Gray areas get lost in black and white
Like many stories involving arrests and crime, there's more to this one than the big headline and shock value details that were included in the article.
But often, it's impossible to get at the gray areas or background of a story like that. Family problems that spill into the news are traumatic or embarrassing enough. While the subject of these kinds of stories, or their family and friends, are outraged that it made it into the paper, and in the manner it did, there's typically little appetite for extending the story another day by helping a reporter flesh out how things got to this point of chaos.
The best-read stories about crime are those with the most bizarre, funny or shocking details, but most people, including us at the newspaper, lose sight of the fact that mental illness is often at the root of the incidents that lead to these types of stories.
Living with mental illness, or living with a family member or friend who is caught in its grip, is a serious, sometimes tragic, issue that makes enjoyment of a good bizarre crime story seem cheap and inappropriate.
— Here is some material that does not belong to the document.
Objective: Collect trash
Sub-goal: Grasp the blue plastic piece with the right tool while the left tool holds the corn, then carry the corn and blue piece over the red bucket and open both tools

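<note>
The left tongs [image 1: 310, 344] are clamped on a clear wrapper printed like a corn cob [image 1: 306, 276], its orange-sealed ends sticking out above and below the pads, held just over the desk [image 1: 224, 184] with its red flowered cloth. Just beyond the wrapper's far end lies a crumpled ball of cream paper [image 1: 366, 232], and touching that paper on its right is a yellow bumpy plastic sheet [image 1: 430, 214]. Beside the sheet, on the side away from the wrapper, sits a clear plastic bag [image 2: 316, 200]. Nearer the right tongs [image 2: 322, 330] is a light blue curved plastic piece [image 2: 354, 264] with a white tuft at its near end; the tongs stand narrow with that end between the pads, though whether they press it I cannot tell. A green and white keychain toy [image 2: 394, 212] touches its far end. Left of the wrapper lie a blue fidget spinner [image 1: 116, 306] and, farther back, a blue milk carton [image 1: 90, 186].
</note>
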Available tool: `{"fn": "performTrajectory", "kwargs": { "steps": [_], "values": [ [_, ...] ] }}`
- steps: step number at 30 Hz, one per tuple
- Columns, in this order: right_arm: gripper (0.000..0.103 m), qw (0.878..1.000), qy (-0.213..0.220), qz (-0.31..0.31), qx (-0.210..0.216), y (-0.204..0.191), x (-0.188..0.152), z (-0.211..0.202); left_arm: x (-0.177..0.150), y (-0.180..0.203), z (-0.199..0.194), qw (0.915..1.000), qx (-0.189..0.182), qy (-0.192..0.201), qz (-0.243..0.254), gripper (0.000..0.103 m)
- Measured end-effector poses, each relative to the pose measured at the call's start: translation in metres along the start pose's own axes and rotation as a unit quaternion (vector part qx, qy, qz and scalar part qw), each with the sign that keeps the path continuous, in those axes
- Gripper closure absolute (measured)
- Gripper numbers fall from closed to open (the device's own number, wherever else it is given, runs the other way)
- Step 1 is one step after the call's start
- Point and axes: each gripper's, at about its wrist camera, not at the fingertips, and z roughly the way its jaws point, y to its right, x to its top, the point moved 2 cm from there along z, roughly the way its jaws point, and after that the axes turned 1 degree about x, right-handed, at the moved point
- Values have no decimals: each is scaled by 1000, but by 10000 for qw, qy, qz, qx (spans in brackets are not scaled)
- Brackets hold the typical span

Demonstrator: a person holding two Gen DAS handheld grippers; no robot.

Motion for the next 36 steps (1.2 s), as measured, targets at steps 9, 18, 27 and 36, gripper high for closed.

I don't have many answers on this one, but do believe it's worth, from time to time, to stop and think about the human side of these types of stories.
And it's important for all to know that there are resources out there to educate the unaware and support those who are all too aware of the nightmare that mental illness can cause for a family.
Litchfield County, in fact, has its own chapter of the National Alliance on Mental Illness, and that's as good a place as any to start. CLICK HERE for a link to NAMI's Connecticut-based resources and information.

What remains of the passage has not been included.